** INPUT FOR THIS TASK follows **

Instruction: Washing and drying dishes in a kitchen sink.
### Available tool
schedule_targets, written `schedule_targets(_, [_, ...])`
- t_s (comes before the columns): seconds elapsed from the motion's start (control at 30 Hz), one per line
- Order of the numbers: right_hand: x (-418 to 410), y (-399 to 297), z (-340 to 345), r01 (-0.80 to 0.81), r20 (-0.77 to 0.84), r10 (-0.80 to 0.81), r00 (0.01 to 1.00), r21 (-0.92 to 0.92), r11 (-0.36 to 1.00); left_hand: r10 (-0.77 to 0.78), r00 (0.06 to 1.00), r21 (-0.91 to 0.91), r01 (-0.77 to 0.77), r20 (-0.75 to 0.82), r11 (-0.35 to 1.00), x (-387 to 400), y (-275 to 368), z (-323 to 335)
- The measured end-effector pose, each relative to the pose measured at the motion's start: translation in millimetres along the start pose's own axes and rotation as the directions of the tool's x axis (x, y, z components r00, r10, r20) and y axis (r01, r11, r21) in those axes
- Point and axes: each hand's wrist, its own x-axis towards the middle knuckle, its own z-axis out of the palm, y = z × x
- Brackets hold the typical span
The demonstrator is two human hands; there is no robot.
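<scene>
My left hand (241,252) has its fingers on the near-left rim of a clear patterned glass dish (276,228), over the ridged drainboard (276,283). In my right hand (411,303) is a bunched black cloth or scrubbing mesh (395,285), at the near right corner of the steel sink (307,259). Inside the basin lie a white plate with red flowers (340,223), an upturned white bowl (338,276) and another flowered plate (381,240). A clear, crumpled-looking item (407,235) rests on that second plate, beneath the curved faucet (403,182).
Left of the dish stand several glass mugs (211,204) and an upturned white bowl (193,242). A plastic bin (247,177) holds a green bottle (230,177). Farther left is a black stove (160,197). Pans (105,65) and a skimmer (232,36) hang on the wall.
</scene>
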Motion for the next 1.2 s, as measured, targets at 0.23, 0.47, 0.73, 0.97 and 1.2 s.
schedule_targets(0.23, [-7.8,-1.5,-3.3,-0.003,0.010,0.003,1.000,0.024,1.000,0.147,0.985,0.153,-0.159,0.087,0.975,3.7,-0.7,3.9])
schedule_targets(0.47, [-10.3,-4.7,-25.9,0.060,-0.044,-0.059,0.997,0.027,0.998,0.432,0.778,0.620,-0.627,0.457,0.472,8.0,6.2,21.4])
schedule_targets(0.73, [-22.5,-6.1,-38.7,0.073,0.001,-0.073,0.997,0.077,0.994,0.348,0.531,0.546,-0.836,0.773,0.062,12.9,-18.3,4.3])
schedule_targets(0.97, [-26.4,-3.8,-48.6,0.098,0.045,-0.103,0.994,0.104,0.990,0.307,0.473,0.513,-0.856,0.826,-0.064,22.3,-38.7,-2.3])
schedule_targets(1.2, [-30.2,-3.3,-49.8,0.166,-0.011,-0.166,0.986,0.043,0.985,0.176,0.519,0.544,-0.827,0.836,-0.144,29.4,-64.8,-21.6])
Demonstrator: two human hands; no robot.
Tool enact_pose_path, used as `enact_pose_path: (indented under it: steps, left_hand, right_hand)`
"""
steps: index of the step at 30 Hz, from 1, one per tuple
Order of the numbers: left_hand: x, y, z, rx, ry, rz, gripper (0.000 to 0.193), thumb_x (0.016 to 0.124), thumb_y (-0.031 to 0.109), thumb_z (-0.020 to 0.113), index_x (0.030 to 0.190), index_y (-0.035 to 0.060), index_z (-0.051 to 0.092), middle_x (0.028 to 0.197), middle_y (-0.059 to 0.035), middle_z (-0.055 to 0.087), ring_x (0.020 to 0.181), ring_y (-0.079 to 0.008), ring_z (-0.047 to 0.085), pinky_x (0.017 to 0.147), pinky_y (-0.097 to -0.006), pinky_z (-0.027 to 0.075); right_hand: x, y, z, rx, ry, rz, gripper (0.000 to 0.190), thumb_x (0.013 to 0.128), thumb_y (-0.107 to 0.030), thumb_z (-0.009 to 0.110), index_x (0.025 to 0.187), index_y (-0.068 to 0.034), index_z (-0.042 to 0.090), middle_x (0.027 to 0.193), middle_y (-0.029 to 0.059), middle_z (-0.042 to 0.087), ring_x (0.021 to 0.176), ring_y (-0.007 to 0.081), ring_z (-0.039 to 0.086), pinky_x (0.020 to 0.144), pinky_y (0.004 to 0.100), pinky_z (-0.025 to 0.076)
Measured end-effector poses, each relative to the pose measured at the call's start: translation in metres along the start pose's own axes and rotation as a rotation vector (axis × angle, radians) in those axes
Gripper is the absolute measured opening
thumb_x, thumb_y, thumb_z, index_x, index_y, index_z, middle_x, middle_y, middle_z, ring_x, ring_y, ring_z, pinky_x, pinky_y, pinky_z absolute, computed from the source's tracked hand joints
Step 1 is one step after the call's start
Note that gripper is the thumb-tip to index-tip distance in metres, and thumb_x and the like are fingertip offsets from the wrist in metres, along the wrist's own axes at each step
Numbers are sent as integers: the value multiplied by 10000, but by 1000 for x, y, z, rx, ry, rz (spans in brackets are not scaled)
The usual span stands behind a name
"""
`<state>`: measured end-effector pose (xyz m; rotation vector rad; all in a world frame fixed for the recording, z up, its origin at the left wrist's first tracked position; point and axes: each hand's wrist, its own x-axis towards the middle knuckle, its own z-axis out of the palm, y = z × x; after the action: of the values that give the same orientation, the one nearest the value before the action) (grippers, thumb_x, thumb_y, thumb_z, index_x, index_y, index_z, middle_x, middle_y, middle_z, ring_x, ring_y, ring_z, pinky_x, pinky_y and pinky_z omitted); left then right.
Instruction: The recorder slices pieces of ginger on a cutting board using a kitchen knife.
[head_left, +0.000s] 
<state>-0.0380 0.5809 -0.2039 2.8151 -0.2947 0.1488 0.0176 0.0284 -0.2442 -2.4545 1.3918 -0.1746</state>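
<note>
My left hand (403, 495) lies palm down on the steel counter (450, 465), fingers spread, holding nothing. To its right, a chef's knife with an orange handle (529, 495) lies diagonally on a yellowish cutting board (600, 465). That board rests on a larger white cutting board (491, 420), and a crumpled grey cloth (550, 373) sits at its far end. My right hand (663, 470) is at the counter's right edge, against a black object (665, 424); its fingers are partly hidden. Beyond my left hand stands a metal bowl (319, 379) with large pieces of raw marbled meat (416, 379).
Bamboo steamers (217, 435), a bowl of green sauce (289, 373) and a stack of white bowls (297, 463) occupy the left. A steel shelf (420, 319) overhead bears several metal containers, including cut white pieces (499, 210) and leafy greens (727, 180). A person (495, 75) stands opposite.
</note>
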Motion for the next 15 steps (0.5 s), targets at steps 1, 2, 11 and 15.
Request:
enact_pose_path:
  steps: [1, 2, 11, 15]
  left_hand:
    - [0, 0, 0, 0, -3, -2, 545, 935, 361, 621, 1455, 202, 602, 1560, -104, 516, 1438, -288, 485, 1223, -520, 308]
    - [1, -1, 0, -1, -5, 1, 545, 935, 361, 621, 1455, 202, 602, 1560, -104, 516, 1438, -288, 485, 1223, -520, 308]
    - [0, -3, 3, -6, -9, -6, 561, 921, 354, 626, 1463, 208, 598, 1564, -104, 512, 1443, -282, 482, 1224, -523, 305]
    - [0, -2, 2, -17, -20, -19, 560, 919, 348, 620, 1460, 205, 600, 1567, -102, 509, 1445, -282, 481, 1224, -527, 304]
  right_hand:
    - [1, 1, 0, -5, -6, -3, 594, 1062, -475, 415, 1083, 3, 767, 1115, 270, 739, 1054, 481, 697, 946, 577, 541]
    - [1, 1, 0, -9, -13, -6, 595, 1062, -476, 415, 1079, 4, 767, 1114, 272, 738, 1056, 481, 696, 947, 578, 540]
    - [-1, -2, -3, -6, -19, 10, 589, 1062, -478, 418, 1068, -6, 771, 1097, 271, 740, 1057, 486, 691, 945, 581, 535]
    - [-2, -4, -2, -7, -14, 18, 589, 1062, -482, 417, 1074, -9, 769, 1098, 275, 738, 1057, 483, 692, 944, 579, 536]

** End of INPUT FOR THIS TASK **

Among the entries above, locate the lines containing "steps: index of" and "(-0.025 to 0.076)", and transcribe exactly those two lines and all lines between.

steps: index of the step at 30 Hz, from 1, one per tuple
Order of the numbers: left_hand: x, y, z, rx, ry, rz, gripper (0.000 to 0.193), thumb_x (0.016 to 0.124), thumb_y (-0.031 to 0.109), thumb_z (-0.020 to 0.113), index_x (0.030 to 0.190), index_y (-0.035 to 0.060), index_z (-0.051 to 0.092), middle_x (0.028 to 0.197), middle_y (-0.059 to 0.035), middle_z (-0.055 to 0.087), ring_x (0.020 to 0.181), ring_y (-0.079 to 0.008), ring_z (-0.047 to 0.085), pinky_x (0.017 to 0.147), pinky_y (-0.097 to -0.006), pinky_z (-0.027 to 0.075); right_hand: x, y, z, rx, ry, rz, gripper (0.000 to 0.190), thumb_x (0.013 to 0.128), thumb_y (-0.107 to 0.030), thumb_z (-0.009 to 0.110), index_x (0.025 to 0.187), index_y (-0.068 to 0.034), index_z (-0.042 to 0.090), middle_x (0.027 to 0.193), middle_y (-0.029 to 0.059), middle_z (-0.042 to 0.087), ring_x (0.021 to 0.176), ring_y (-0.007 to 0.081), ring_z (-0.039 to 0.086), pinky_x (0.020 to 0.144), pinky_y (0.004 to 0.100), pinky_z (-0.025 to 0.076)

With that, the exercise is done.